A memory leak occurs when an object is destroyed but the memory that the object uses is not completely deallocated. Leaked memory is a useless overhead. Leaks can significantly impact system performance. They can also cause an application to abend due to lack of memory.

In Perl, circular references are a common cause of memory leaks. Circular references are allowed in Perl, but objects containing circular references will leak memory unless the programmer takes specific measures to prevent leaks. Preventive measures include weakening the references and arranging to break the reference cycle just before the object is destroyed,

It is easy to misdesign or misimplement a scheme for preventing memory leaks. Mistakes of this kind have been hard to detect in a test suite.

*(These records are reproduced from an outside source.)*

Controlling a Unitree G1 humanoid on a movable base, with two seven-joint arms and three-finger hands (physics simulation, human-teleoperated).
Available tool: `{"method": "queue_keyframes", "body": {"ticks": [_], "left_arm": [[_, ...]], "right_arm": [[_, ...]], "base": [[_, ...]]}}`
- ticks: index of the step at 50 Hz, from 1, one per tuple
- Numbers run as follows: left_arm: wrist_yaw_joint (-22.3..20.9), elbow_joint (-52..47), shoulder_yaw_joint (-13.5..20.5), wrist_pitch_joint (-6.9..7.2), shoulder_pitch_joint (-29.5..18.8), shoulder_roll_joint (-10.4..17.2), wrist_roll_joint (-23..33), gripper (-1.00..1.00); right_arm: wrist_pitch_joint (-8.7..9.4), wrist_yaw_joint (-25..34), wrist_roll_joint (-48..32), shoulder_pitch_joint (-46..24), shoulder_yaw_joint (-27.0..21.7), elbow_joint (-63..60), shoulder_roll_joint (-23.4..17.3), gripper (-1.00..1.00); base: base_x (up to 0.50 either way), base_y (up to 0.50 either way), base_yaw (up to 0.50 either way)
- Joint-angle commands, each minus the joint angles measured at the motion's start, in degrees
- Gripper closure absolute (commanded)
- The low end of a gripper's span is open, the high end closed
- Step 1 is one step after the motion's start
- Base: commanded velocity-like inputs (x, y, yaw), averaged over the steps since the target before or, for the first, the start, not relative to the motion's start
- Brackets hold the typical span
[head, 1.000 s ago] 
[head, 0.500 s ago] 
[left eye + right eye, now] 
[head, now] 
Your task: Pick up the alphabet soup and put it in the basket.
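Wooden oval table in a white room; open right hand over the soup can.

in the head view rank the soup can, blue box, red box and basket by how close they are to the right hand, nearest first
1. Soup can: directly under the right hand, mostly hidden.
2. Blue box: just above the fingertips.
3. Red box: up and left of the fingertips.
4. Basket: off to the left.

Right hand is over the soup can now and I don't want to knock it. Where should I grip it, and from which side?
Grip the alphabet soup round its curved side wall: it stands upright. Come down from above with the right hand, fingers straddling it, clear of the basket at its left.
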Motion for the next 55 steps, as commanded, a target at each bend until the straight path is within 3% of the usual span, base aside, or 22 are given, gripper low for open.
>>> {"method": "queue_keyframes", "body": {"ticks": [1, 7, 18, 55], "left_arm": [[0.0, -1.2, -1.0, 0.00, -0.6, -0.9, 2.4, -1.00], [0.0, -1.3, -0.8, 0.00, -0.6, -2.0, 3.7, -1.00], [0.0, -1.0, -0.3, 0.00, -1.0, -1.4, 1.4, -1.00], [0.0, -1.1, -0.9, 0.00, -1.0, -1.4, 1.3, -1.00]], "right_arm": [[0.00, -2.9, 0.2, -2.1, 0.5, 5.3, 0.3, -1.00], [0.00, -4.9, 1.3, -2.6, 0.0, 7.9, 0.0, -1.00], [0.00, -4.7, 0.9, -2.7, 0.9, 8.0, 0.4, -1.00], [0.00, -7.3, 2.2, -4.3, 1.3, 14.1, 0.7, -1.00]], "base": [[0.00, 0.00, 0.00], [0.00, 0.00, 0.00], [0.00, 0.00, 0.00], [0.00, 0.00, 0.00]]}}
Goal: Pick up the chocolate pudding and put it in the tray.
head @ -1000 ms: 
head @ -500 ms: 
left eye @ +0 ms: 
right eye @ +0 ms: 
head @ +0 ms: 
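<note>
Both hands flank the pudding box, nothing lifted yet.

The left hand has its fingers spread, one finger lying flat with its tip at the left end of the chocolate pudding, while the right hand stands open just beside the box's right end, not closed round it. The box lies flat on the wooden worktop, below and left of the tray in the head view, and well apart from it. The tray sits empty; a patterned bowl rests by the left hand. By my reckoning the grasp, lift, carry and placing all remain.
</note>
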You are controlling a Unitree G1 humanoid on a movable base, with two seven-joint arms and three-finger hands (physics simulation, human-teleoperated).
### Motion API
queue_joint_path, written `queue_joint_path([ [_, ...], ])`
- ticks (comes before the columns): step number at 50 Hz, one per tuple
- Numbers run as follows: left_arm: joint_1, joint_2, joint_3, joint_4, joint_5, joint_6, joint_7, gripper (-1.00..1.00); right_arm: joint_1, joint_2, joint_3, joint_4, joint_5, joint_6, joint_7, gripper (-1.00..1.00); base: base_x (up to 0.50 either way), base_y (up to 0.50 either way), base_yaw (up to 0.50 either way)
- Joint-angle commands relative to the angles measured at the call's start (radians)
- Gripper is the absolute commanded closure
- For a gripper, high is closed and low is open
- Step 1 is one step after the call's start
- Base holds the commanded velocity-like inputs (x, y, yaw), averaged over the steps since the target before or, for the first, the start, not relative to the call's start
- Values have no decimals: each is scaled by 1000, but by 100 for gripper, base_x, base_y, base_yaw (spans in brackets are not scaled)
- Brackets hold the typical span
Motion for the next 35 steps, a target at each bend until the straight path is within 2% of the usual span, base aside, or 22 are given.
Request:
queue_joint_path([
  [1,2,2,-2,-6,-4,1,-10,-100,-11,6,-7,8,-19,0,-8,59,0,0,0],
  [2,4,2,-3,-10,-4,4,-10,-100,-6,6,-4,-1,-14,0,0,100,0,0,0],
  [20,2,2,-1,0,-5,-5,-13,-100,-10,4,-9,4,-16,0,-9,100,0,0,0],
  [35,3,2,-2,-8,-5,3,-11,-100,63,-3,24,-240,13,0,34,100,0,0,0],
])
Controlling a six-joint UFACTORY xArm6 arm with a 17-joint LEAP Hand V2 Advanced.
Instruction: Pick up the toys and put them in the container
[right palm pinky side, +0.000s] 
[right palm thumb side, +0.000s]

Test::Weaken exists to allow easy detection of unfreed memory objects. Test::Weaken allows you to examine the unfreed objects, even objects which are usually inaccessible. It performs this magic by creating a set of weakened probe references, as explained below.

Test::Weaken gets its test object from a closure. The closure should return a reference to the test object. This reference is called the test object reference.

Test::Weaken frees the test object, then looks to see if any memory that can be accessed from the test object reference was not actually deallocated. To determine which memory can be accessed from the test object reference, Test::Weaken follows arrays, hashes, weak references and strong references. It follows these recursively and to unlimited depth.

Test::Weaken deals gracefully with circular references. That's important, because a major purpose of Test::Weaken is to test schemes for circular references. To avoid infinite loops, Test::Weaken records all the memory objects it visits, and will not visit the same memory object twice.

Independent Objects and Tracked Objects

An object is called a independent memory object, if it has independently allocated memory. For brevity, this document often refers to independent memory objects as independent objects.

Arrays, hashes, closures and variables are independent memory objects. References and constants which are not elements of arrays or hashes are also independent memory objects. Elements of arrays and hashes are never independent memory objects, because their memory is not independent -- it is always deallocated when the array or hash to which they belong is destroyed.

A independent object is called a tracked object if Test::Weaken tracks it with a probe reference. Tracked objects are always independent objects.

Followed Objects and External Objects

An object is called a followed object if Test::Weaken examines it during its recursive search for objects to track. Followed objects are not always independent objects. References are not independent objects when they are elements of arrays and hashes, but they are followed.

An object inside the test object is called an internal object. In the Test::Weaken context, the relevant criterion for deciding "inside" versus "outside" is the lifetime of an object. If an object's lifetime is expected to be the same as that of the test object, it is called an internal object. If an object's lifetime might be different from the lifetime of the test object, then it is called an external object. Since the question is one of expected lifetime, this difference is ultimately subjective.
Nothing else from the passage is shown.